Sep 30, 2021 - Technology

LinkedIn blocks U.S. journalists' profiles in China

Illustration of Axios China Reporter Bethany Allen-Ebrahimian's twitter profile being scribbled out by a hand

Illustration: Sarah Grillo/Axios

LinkedIn blocked the profiles of several U.S. journalists from the company's China-based platform this week, citing "prohibited content." My account was one of the profiles affected.

Why it matters: LinkedIn is one of the only large American social media platforms to agree to the Chinese government's demands to censor content, and is tasking its own employees with restricting what users in China can see.

  • "If LinkedIn’s behavior is normalized, it sends a message to companies across the globe that it is business as usual to enforce Beijing’s censorship demands globally," PEN America CEO Suzanne Nossel said in a statement.
  • "This is a flashing red light that unless big tech firms like LinkedIn — owned by Microsoft — stand up to censorship, free speech worldwide will suffer.”  

Details: LinkedIn customer service sent me an email on Sept. 27 stating that, due to "prohibited content" in the summary section of my profile, the company was blocking my profile being viewable in China.
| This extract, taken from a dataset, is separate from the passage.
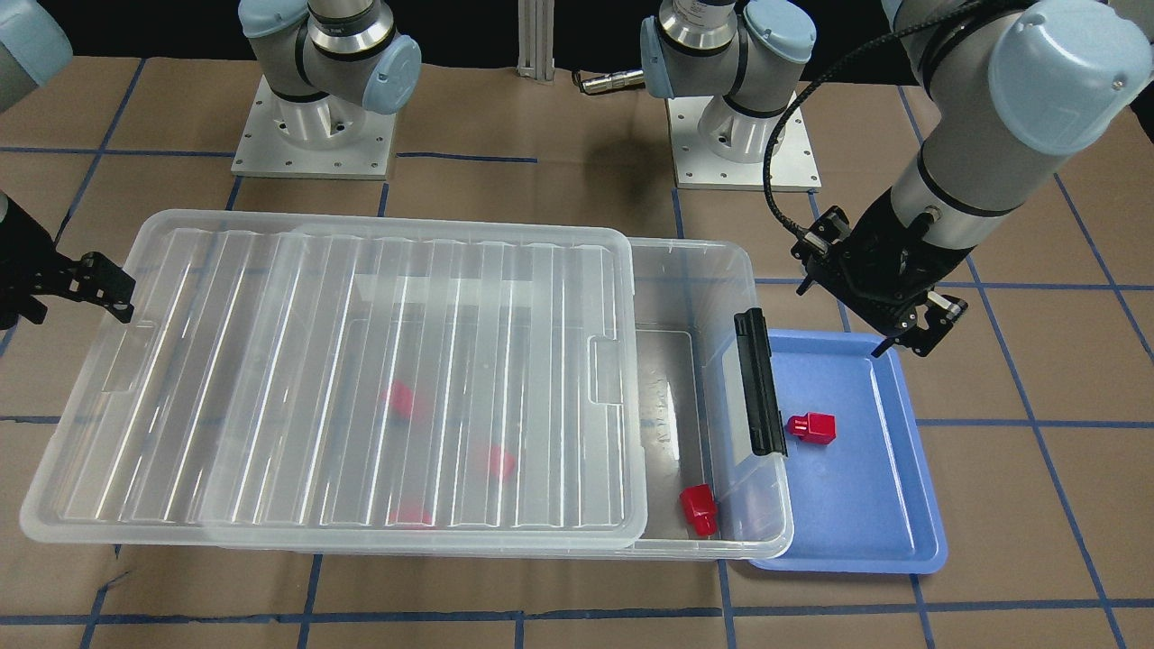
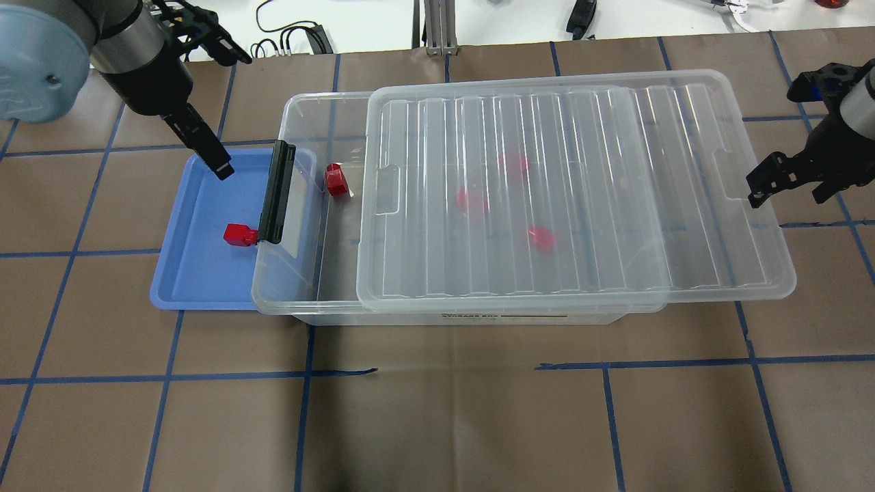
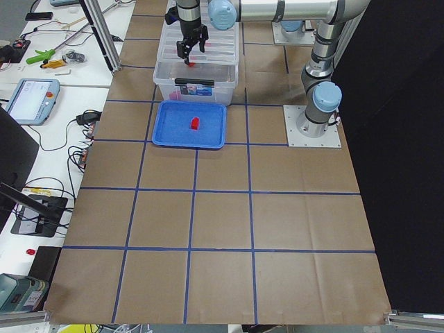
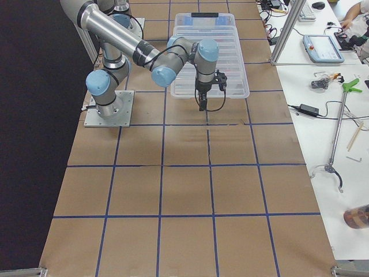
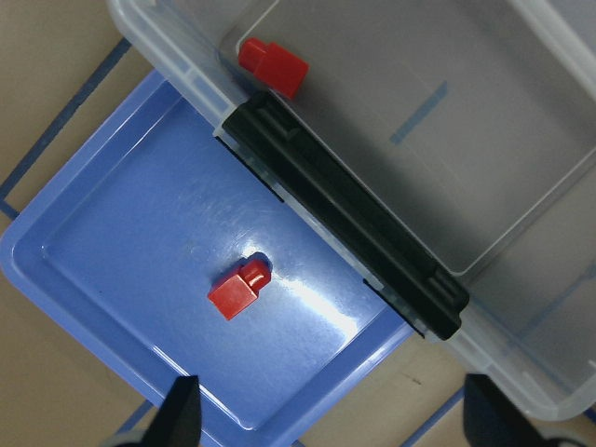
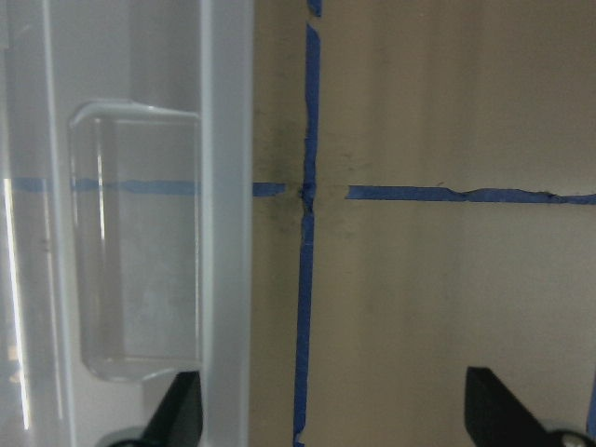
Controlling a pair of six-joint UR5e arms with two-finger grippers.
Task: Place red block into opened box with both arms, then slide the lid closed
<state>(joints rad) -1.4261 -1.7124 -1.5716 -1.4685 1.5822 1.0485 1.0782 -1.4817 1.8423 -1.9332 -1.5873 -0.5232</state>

  • Melissa Chan, a former China correspondent who now works as a journalist in Berlin, posted on Twitter that she had received a similar email on Sept. 28.
  • Greg Bruno, the author of a book about China's soft-power push against Tibetans, also posted on Twitter on Sept. 28 that he had received an email from LinkedIn. It cited the "publications" section of his profile, in which the only publication listed is his book.
  • The LinkedIn profiles of numerous academics, researchers, government employees, and others around the world have been affected in recent months.

What they're saying: "We’re a global platform that respects the laws that apply to us, including adhering to Chinese government regulations for our localized version of LinkedIn in China," LinkedIn told Axios in a statement. "For members whose profile visibility is limited within China, their profiles are still visible across the rest of the globe where LinkedIn is available."

  • But LinkedIn did not respond to questions about which content specifically was considered "prohibited," which Chinese law the content violated, and whether LinkedIn maintains an internal list of prohibited topics that it uses to proactively remove profiles.

Background: The Chinese government has long pushed U.S. internet companies to censor in order to remain in China's huge market, but many U.S. companies initially refused. As a result, the websites of Facebook, Twitter, YouTube, and Instagram have long been blocked in China.

  • But in February 2014, LinkedIn agreed to China’s demands for a filtered version of its professional networking platform, and in exchange, LinkedIn became one of the few U.S. social media companies with significant operations there.
  • By 2019, LinkedIn had 44 million users in China, making it LinkedIn’s third-largest user base, after the U.S. at 150 million users and India at 52 million.
  • In March 2021, China’s internet regulators punished LinkedIn for failing to censor political content on its China-based platform, suspending new sign-ups for a month and requiring the company to submit a self-review to the authorities.
  • Three months later, LinkedIn began aggressively censoring the LinkedIn profiles of prominent academics and journalists outside of China whose profiles mentioned politically sensitive information, including the Tiananmen Square massacre.

What to watch: Members of Congress have already begun to demand more transparency from LinkedIn. On Sept. 24, Rep. Jim Banks sent a letter to the company, criticizing the blocks and asking if LinkedIn had ever handed over American user data to the Chinese government.